**GIVEN RECORDS**
────────────────────
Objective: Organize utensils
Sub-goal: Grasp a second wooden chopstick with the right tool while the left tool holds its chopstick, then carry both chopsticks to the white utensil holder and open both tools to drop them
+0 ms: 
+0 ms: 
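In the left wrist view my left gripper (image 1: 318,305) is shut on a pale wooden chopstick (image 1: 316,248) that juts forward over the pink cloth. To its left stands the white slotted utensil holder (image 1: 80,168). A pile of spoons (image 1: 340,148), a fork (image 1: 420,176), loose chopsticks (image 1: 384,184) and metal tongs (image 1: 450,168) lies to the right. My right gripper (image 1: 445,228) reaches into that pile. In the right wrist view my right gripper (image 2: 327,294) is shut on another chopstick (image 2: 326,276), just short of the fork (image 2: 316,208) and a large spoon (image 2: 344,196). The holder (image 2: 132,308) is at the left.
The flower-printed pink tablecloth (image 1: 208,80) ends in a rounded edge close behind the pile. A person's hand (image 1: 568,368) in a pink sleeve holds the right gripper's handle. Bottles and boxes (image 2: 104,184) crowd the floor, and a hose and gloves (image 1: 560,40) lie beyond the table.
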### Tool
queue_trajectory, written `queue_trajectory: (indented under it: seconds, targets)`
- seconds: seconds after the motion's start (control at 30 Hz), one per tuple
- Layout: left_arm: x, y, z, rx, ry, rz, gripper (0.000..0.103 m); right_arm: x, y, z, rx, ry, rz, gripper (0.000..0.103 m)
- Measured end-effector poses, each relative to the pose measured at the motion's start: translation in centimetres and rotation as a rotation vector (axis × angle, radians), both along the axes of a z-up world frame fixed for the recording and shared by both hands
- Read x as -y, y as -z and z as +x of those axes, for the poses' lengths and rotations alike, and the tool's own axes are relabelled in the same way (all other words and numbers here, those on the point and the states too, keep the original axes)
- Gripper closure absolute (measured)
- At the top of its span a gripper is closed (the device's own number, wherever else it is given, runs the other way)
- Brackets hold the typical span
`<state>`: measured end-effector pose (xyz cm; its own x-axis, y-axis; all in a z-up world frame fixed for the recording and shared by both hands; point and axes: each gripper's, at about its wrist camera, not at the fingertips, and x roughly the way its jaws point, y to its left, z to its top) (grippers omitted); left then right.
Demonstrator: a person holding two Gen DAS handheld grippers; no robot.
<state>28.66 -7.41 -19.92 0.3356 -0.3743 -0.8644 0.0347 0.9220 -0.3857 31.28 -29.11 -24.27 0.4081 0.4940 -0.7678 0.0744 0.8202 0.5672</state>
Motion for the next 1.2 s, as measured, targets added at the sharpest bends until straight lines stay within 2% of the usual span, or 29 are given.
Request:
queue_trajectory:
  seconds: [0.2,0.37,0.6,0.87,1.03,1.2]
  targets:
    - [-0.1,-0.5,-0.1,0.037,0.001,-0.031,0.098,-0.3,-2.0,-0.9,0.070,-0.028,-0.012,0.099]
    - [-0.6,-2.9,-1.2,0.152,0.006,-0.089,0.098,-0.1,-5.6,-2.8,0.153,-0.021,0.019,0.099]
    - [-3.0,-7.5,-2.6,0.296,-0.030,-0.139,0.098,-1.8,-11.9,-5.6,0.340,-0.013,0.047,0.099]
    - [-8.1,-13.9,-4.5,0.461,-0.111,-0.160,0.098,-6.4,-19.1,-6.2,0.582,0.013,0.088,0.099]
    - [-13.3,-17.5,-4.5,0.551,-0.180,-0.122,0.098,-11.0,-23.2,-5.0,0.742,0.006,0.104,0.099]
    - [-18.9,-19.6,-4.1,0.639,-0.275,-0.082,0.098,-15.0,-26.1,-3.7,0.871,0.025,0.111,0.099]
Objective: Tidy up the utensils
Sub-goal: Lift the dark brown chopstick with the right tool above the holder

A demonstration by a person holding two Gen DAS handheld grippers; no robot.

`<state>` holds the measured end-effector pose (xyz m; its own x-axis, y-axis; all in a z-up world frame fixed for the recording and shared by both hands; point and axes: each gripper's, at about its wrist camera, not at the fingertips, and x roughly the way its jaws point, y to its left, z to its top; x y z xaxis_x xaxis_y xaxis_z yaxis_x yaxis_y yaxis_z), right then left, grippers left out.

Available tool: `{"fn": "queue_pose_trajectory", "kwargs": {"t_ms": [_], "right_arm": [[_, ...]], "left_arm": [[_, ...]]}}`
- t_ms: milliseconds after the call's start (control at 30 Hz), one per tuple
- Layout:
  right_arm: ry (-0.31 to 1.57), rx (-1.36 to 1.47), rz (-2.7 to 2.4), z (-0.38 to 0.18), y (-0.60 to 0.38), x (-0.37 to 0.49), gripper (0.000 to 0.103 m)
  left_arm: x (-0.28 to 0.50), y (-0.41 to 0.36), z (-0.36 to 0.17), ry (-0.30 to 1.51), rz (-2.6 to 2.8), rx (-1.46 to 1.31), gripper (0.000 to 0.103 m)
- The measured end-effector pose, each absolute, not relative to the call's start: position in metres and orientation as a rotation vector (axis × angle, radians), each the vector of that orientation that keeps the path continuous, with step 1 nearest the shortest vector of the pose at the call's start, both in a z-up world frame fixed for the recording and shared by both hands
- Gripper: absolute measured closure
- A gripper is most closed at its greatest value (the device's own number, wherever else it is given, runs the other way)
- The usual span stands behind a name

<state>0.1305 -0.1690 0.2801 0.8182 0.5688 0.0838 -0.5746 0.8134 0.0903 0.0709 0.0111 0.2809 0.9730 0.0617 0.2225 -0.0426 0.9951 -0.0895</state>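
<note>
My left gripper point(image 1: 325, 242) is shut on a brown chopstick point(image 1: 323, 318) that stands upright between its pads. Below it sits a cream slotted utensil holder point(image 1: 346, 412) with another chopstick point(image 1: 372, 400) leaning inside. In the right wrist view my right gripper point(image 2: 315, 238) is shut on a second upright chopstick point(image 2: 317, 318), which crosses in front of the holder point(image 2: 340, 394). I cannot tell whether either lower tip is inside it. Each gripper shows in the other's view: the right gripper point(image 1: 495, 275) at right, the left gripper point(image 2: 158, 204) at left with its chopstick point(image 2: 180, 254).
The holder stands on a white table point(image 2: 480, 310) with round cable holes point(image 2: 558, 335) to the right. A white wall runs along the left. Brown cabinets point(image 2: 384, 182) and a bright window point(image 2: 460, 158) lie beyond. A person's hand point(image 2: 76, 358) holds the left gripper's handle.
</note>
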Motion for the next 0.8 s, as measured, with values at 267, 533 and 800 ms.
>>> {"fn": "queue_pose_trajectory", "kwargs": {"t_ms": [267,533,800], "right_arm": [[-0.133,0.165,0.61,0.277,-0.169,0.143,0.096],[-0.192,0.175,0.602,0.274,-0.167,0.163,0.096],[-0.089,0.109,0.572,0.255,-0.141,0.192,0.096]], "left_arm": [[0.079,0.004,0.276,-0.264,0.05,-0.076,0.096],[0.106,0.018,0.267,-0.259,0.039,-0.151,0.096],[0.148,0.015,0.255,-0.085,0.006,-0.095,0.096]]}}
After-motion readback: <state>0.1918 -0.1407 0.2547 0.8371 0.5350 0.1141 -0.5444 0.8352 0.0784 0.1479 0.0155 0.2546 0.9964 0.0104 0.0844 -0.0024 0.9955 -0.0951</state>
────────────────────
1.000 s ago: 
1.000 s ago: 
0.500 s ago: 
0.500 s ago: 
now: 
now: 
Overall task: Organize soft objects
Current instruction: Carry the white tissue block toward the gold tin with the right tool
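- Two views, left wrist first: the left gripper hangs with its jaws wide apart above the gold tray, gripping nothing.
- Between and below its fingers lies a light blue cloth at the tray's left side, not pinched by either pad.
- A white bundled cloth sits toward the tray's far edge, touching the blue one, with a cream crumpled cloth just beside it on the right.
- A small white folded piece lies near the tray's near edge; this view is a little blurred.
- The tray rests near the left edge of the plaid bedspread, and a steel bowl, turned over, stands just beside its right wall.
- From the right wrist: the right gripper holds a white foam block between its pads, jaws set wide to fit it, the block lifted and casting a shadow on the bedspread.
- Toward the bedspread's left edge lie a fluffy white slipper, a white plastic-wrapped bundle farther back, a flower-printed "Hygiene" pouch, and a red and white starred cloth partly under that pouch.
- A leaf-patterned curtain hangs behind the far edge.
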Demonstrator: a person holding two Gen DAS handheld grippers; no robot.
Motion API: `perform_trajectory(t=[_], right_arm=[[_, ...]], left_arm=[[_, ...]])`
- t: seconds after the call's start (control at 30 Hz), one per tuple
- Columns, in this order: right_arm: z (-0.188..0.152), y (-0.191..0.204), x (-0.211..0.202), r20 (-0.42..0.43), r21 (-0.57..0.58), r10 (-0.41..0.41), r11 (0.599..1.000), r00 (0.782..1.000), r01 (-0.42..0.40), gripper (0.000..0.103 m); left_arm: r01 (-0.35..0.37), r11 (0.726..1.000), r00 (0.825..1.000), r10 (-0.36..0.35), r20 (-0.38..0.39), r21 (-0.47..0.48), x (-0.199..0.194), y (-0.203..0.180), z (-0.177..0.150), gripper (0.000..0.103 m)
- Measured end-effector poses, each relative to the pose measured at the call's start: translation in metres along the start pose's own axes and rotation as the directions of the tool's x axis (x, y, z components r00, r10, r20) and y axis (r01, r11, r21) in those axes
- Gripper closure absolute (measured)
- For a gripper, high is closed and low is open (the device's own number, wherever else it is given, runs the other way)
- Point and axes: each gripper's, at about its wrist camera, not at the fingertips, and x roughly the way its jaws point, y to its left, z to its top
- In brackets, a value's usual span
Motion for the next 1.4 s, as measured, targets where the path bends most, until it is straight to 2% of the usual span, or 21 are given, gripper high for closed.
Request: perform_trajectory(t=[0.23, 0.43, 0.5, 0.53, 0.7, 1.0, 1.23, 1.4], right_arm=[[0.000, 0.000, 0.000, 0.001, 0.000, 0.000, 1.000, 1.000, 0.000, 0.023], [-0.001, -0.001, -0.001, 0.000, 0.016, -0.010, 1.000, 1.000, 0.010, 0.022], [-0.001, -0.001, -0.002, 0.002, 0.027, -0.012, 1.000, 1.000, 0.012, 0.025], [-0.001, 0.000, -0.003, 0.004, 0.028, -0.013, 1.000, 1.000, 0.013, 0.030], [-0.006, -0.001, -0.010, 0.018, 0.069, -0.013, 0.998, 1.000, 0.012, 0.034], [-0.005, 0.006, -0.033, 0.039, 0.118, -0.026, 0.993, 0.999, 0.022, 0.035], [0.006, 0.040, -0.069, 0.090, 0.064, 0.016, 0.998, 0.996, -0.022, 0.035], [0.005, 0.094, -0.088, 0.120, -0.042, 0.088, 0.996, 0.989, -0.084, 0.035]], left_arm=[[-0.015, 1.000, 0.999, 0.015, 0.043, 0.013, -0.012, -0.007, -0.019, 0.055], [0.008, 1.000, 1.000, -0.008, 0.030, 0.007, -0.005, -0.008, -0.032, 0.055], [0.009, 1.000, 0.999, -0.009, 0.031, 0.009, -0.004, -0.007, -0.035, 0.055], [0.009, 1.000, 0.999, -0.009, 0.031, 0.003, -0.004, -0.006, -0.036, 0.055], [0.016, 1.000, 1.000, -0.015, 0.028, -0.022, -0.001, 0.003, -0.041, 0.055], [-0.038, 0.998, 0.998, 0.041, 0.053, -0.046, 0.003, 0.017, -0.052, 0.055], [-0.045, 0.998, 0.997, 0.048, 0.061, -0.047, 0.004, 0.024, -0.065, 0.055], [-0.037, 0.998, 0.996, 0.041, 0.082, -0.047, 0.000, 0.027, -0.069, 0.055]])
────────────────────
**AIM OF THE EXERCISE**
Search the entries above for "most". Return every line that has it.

**ANSWER TO THE PROBLEM**
- A gripper is most closed at its greatest value (the device's own number, wherever else it is given, runs the other way)
Motion for the next 1.4 s, as measured, targets where the path bends most, until it is straight to 2% of the usual span, or 21 are given, gripper high for closed.

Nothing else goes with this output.